- AIM OF THE TASK
What is needed is an exact copy of the listing, with no pictures in it.

- THE DATA
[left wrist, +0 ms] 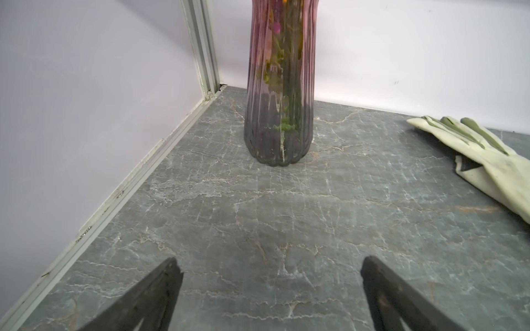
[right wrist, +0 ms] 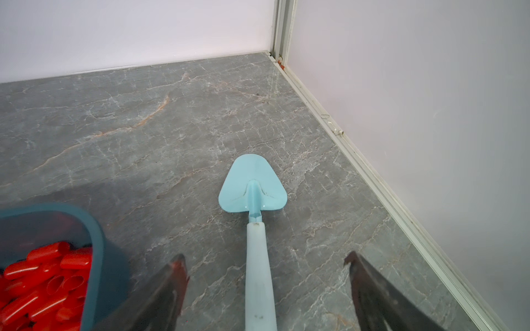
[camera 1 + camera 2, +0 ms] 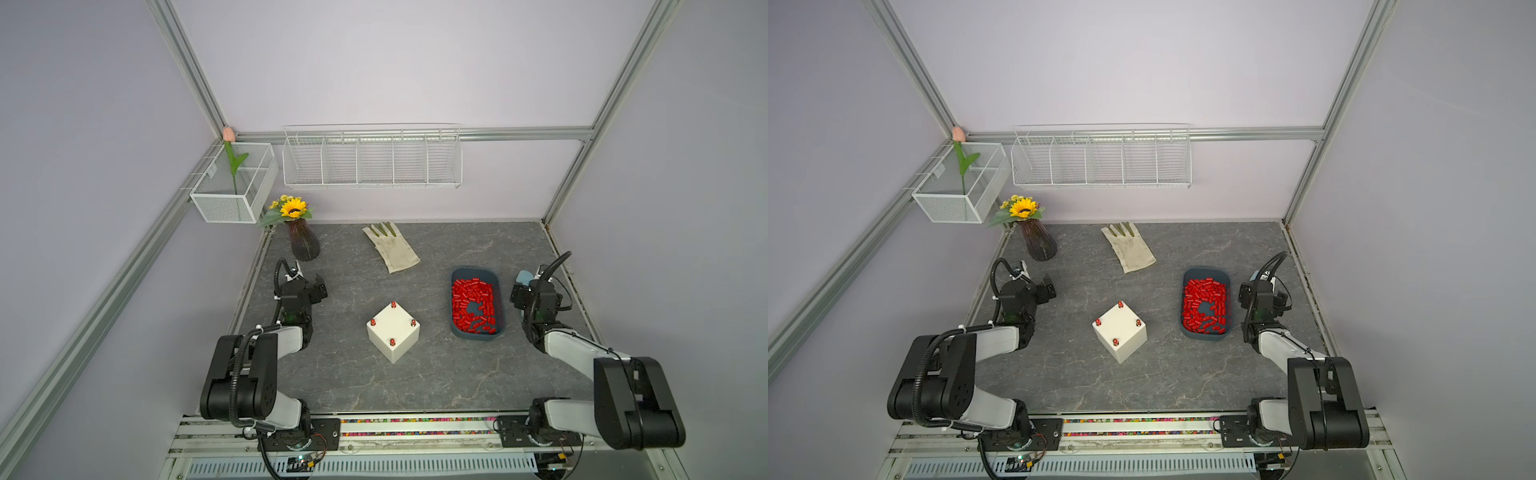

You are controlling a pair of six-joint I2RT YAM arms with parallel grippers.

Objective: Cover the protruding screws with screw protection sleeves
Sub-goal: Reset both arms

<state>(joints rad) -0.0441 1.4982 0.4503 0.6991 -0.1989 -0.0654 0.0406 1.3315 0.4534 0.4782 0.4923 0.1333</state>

- EXERCISE RESPONSE
[left wrist, +0 ms] 
[right wrist, +0 ms] 
[camera 1 + camera 2, +0 ms] 

You are controlling a pair of six-joint I2RT YAM arms with parallel grippers.

Objective: Cover the protruding screws with screw protection sleeves
Sub-goal: Reset both arms

<state>(joints rad) -0.0441 1.4982 0.4503 0.6991 -0.1989 -0.0654 0.0406 1.3315 0.4534 0.4782 0.4923 0.1333</state>

That concludes the exercise.